*** Data block ***

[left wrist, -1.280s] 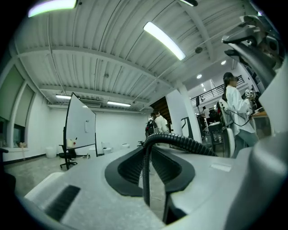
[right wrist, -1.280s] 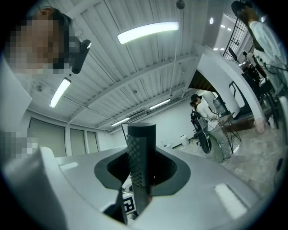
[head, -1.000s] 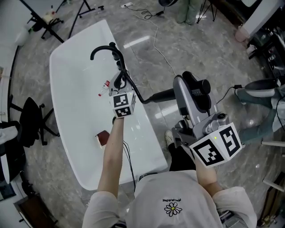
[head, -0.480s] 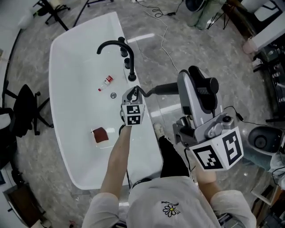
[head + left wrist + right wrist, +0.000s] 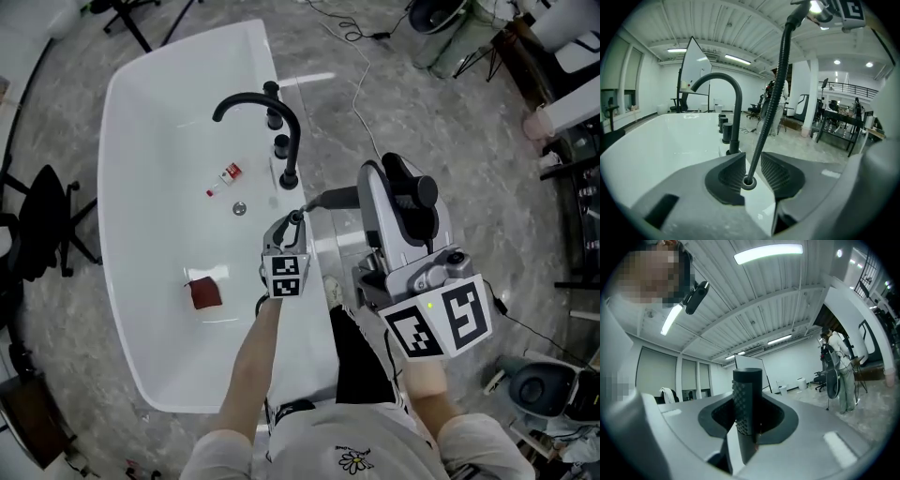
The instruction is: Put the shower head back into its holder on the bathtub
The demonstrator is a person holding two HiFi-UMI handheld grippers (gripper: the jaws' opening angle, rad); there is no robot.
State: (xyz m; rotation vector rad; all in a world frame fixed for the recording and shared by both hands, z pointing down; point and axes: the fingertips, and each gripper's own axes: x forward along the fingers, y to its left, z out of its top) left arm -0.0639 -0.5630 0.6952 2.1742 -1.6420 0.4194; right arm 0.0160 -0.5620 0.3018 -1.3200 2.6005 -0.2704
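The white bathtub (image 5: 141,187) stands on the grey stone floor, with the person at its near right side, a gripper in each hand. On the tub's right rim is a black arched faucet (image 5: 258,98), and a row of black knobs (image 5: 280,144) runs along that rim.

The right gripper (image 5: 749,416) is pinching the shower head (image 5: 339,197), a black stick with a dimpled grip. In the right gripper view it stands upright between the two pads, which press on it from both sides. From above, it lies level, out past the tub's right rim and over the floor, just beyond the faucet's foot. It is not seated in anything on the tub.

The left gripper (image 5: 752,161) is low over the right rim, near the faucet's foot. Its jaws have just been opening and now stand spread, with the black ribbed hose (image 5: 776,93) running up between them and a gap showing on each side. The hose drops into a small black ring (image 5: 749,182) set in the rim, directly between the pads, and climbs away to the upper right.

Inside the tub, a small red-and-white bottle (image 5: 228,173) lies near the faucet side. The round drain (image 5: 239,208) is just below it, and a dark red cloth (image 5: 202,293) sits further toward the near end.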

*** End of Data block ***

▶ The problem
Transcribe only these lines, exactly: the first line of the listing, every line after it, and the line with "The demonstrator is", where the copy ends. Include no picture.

▶ Answer to the exercise
[left wrist, -1.280s] 
[right wrist, -1.280s] 
[head, -1.000s] 
[head, -0.480s] 
[head + left wrist + right wrist, +0.000s] 
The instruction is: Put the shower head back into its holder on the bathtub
The demonstrator is a person holding two HiFi-UMI handheld grippers (gripper: the jaws' opening angle, rad); there is no robot.

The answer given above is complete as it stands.